[About this exercise] For the records below, the count of lines that hold "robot" is required; give only that number.

[Information provided]

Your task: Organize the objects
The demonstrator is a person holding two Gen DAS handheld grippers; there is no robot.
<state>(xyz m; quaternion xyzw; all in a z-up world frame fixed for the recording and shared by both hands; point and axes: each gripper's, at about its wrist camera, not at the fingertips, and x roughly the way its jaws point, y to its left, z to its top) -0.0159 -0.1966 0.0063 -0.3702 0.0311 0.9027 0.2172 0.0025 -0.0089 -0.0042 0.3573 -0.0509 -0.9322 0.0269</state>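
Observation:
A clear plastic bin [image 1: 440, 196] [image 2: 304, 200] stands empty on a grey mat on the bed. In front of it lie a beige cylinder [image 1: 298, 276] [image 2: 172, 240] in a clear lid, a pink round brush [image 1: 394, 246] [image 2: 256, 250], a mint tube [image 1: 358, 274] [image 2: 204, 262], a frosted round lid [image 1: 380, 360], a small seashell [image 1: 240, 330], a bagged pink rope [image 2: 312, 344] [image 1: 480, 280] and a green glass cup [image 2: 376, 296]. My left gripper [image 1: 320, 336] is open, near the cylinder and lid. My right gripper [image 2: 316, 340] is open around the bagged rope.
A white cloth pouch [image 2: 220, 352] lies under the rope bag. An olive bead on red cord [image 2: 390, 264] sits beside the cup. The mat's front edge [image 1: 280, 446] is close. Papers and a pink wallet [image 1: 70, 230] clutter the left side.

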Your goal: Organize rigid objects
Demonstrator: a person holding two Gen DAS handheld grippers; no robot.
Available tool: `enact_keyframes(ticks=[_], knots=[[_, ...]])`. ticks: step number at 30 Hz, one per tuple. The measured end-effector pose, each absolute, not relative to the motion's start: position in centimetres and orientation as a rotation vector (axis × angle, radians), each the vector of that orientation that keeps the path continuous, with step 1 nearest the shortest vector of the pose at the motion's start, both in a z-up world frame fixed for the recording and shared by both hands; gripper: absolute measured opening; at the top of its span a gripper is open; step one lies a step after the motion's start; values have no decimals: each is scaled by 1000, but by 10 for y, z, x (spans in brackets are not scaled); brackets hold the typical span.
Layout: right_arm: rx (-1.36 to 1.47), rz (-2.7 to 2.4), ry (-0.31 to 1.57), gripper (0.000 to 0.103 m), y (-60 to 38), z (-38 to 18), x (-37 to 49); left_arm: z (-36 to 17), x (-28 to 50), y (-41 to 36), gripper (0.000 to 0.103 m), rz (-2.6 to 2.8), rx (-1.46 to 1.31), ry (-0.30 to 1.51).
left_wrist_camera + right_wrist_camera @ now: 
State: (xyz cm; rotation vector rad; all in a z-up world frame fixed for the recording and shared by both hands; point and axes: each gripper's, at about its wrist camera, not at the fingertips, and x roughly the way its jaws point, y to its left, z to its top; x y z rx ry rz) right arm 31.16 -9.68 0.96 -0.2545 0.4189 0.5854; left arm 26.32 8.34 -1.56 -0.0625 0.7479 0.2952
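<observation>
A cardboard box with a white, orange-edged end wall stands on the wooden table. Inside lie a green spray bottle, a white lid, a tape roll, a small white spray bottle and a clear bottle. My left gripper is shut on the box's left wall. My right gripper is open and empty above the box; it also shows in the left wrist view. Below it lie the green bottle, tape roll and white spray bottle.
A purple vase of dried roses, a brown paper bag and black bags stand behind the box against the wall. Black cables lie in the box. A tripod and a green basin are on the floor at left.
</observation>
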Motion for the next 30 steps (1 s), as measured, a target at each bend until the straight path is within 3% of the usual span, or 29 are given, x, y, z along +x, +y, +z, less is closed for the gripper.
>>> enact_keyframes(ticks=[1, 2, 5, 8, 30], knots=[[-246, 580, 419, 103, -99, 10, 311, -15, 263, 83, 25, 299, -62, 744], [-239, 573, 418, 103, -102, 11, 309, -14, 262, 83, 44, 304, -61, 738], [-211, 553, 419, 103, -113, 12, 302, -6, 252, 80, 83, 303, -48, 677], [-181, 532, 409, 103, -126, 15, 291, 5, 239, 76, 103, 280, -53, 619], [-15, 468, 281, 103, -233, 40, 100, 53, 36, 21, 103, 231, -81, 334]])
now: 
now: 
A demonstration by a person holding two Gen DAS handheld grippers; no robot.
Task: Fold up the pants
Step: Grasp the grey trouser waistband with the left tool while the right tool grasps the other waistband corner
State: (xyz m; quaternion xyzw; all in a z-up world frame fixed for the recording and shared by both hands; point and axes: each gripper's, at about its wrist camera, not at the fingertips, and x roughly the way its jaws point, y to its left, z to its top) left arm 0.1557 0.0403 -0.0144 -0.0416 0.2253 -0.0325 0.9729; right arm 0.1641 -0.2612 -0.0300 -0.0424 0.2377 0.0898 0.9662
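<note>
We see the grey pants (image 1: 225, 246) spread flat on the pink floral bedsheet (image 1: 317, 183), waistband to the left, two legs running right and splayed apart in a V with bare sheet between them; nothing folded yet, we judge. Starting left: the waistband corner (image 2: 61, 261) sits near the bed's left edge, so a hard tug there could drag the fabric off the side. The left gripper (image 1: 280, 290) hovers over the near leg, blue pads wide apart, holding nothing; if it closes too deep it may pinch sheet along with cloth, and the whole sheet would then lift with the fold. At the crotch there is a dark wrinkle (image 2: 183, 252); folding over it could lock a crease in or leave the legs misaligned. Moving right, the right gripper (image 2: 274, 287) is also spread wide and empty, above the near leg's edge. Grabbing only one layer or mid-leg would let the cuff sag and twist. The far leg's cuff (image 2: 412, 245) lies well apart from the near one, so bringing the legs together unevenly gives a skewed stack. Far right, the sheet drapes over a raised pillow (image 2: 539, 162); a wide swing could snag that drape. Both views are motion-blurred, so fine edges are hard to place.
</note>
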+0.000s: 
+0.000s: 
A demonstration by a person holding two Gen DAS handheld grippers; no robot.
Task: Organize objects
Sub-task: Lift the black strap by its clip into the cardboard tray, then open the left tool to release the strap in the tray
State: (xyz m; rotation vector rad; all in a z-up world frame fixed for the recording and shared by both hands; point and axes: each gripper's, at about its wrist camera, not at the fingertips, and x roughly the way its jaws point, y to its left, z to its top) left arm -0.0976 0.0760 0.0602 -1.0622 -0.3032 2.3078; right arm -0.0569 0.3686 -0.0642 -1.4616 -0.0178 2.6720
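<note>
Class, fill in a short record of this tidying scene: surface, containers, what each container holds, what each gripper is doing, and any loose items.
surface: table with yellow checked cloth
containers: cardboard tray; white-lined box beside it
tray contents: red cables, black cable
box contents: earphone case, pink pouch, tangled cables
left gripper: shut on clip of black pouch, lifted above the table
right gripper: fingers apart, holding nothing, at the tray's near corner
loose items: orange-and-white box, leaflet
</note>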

[Task response] 4